Il tempo delle alleanze: Grillo dice no a Di Pietro, Pd tra Vasto e Casini

Bastano poche parole per dissolvere le già poche speranze di Di Pietro per un’alleanza con Beppe Grillo e Vendola. Due righe di post scriptum all’articolo “Nuovi colonialisti” cancellano ogni dubbio, se mai ce ne fossero stati: «Il Movimento 5 Stelle non si alleerà con nessun partito per le prossime elezioni e non ha ricevuto proposte da parte di alcuno».

Già Nichi Vendola, leader di Sel, si era tirato fuori dall’alleanza dei “non allineati”: «Non ci riguarda», aveva detto all’Agenzia Dire, aggiungendo, però, di credere in un’intesa tra Partito Democratico, Idv e Sel. Di Pietro, dal canto suo, ha riversato tutto il suo sdegno verso Bersani&Co. nel video in cui il segretario del Pd, in buona compagnia, viene ritratto come uno zombie di Romero.

Vendola, inoltre, ha respinto la definizione che Di Pietro ha dato di Sel, definito dall’ex magistrato un “non allineato”, definizione che per Vendola stesso è a metà tra il controsenso e l’antiquato: «Sentire parlare di “non allineati” è come quando sento parlare Casini di “fronte dei responsabili”: vecchissima politica.
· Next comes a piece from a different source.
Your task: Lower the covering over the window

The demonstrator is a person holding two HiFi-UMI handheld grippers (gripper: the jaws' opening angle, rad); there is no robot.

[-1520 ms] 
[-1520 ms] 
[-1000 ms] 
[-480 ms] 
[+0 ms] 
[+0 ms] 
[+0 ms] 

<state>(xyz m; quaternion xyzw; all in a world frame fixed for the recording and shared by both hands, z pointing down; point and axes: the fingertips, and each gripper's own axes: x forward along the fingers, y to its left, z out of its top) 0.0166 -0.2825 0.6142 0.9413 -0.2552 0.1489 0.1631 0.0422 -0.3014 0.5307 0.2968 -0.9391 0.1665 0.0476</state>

La nostra politica non può ridursi a schieramenti, dove non contano mai i contenuti. I problemi gravissimi del paese si devono affrontare cambiando la politica europea e rompendo con l’austerità di Monti».

Chi, invece, sta preparando una vera alleanza per le prossime elezioni è proprio il Partito Democratico. Il problema è che non sa ancora con chi. La cosiddetta “alleanza di Vasto”, che comprendeva Vendola e Di Pietro, sta naufragando proprio per la rottura con quest’ultimo. La stessa Europa, quotidiano e organo di stampa ufficiale del Pd, ha bollato l’ex magistrato come “nuovo nemico”.

L’unione con l’Udc di Pier Ferdinando Casini, d’altro canto, nonostante le rassicurazioni da entrambi gli schieramenti, non sembrerebbe il massimo dell’affidabilità, viste le tante differenze di vedute su argomenti fondamentali: uno su tutti, i matrimoni omosessuali, che tanto hanno agitato le acque in quel di Milano.

Nel dubbio, Bersani presenterà, martedì a Roma, la Carta di Intenti, il manifesto del patto dei democratici e dei progressisti.

«Questo patto si rivolgerà non solo alle forze politiche di ispirazione democratica e progressista, ma ad associazioni e movimenti, agli amministratori, alla cittadinanza attiva e alle personalità che intendano concorrere a un progetto di governo in grado di affrontare la grande crisi che stiamo vivendo».